The indexes in the Metrics are indexes of the echoes being supposed objects. Only at the output of the tracking procedure the indexes become indexes of the objects.

The branch metric can be normalized to values between 0 and 1 to represent a probability function.

An object i'th path metric is the sum of the branch metrics that are related to the objects in the time interval w:

C_i^m=Σ_m′=m-W+1^m′=mM_i,j^m′. (3)

The metrics M_i,j^m′used in the above expression is usually a complex statistical measure. It may be now replaced with the one (M_k,l^m) simplified by the Inventors and stated in (1).

The time interval W is called a constraint length and must be big enough to reflect sufficient statistics to detect the object. The too long constraint length would summarize noise and affect the tracking of fast movements. And vice versa, the too short constraint may be useless for detecting slow movements.

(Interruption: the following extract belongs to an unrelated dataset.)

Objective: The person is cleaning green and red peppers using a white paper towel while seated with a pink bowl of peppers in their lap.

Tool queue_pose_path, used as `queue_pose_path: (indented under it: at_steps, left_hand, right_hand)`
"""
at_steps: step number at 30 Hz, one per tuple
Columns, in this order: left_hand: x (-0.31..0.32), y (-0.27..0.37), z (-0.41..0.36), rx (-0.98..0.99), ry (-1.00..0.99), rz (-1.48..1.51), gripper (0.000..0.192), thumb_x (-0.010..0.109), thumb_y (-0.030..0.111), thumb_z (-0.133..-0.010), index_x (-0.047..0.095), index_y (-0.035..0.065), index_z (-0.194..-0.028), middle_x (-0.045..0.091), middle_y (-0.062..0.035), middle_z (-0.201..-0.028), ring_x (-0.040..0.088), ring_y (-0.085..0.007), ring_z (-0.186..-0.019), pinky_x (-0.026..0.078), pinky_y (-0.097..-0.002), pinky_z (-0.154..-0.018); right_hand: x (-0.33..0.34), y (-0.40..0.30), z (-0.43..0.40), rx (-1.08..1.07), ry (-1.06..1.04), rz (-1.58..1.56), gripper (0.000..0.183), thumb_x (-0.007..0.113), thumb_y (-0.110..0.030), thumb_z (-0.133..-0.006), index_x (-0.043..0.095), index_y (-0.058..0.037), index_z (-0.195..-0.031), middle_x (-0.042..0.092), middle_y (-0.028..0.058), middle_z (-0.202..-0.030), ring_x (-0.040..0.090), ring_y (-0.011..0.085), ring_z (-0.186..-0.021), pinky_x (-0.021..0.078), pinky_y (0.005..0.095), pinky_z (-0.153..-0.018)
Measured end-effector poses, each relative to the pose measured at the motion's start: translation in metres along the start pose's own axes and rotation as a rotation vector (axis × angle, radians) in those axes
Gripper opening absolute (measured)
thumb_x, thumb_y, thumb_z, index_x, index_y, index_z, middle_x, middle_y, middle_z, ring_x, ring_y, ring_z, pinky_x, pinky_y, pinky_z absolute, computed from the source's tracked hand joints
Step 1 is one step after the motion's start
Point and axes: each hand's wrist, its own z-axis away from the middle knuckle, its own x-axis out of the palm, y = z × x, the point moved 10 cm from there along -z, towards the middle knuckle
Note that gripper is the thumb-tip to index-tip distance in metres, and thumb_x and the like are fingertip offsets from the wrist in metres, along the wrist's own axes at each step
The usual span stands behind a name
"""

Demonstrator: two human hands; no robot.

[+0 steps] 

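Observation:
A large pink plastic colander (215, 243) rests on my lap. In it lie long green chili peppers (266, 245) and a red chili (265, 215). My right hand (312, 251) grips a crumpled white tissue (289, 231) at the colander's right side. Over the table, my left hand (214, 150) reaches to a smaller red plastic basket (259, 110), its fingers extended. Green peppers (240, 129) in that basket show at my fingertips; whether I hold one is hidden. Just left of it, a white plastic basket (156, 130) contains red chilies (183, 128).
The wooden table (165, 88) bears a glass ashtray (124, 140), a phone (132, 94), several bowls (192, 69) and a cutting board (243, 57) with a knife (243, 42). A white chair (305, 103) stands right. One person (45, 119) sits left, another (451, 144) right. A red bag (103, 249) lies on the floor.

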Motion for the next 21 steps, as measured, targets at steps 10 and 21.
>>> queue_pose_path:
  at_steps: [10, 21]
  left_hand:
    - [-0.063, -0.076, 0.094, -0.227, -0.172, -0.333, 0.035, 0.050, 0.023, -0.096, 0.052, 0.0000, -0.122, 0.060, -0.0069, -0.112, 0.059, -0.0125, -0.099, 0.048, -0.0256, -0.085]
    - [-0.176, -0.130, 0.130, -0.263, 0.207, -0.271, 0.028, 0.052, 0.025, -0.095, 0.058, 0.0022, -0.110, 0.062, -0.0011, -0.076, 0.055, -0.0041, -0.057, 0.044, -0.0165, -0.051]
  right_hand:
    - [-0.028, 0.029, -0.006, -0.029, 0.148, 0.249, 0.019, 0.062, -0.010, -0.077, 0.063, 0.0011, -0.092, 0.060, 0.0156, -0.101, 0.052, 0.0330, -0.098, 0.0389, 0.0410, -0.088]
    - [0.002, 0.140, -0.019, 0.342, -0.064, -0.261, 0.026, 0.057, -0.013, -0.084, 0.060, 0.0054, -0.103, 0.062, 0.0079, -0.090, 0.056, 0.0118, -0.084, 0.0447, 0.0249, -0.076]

An object j at instance time m, is selected to be related to an object i, according to the following criterion which can be implemented by Viterbi method:

j=argmax_j,(C_i^m-1+M_i,j′^m). (4)

Whenever there is a change in the medium, an object can be created, merged with an existing one, or deleted from the trellis diagram. This enables flexibility of the tracking scheme, and tracking of dynamic objects, that can come or exit the range of the sonar, and change their properties. The extension can include: object splitting, creations, deletion, and interpolation. Exemplary scenarios are as follows:

1) Object Splitting: in case of a movement of a body part out of the torso, like lifting the arm, a new object that relate to torso will be created. In the trellis diagram, the new object is seen as a split of the branch metric of previous object.
2) Object Creation: in case new object approaches the sonar coverage range, e.g. a new person enters the room, a new object is created. If there is no other object in the trellis diagram with close enough metric to the new one, and the object exists for over certain duration, usually in the range of the constraint length, an object is created in the diagram.
3) Object Merging: in case two objects with similar properties, approach each other, like a person carrying a bag, the two related proximate objects in the trellis diagram will coincide to one.
4) Object Deletion: in case an object leaves the sonar coverage range, or gets far from the sonar and intensity goes below the detection threshold, the object path is cut in the trellis diagram.
5) Object Interpolation: is performed to mitigate over missing estimations of an object due to noise, or scatterers, along the constraint length W.

As a result of the tracking algorithm, the basic echo properties are processed together with the prior information constraints.

The tracking stage terminates with obtaining respective sets of object properties for all objects being tracked, over time (which means, each object property as a sequence of its values at time instances “m”). Due to the broad band sonar signal used in the system, accuracy of the obtained properties are quite high.

FIGS. 4(a, b, c, d, e, f) show experimentally obtained measurements which illustrate efficiency of the grouping stage performed upon the tracking stage according to the proposed method.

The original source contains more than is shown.